_REQUIRED ACTION_
Work out how many lines below contain the word "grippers", then give that number alone.

_SUPPLIED INFORMATION_

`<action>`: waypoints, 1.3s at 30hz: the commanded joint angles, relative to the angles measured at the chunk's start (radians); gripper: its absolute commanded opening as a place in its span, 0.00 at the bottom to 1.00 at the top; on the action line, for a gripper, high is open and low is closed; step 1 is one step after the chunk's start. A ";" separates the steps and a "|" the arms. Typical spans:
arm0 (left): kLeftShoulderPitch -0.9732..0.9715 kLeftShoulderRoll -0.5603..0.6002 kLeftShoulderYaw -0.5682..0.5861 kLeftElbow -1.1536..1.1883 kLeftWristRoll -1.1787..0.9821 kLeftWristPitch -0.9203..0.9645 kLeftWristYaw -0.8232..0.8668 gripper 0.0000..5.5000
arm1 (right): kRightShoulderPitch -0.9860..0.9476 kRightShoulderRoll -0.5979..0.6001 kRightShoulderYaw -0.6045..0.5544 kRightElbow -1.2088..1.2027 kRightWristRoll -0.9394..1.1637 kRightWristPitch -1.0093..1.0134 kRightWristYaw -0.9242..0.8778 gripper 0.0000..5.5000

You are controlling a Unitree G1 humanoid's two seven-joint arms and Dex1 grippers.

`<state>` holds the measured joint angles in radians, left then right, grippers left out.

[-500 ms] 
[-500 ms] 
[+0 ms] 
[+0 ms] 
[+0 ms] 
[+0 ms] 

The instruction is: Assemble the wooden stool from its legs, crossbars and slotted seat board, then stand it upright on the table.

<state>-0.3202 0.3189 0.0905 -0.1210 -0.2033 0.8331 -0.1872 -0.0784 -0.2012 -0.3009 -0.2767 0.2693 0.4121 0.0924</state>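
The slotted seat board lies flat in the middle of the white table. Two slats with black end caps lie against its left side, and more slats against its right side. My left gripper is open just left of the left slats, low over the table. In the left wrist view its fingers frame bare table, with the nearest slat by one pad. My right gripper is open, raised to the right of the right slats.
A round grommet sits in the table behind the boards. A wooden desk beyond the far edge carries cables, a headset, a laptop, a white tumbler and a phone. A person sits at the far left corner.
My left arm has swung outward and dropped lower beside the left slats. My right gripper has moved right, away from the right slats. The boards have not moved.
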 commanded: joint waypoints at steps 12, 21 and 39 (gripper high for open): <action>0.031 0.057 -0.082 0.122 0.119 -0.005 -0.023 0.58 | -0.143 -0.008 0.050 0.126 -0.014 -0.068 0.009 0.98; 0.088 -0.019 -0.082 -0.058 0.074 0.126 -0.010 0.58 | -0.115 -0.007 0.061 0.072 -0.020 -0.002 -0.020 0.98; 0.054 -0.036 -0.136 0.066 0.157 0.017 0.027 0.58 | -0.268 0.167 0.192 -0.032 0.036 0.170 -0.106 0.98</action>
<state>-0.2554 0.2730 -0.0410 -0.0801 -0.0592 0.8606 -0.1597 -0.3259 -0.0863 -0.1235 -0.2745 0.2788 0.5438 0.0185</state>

_SOLUTION TO THE EXERCISE_
2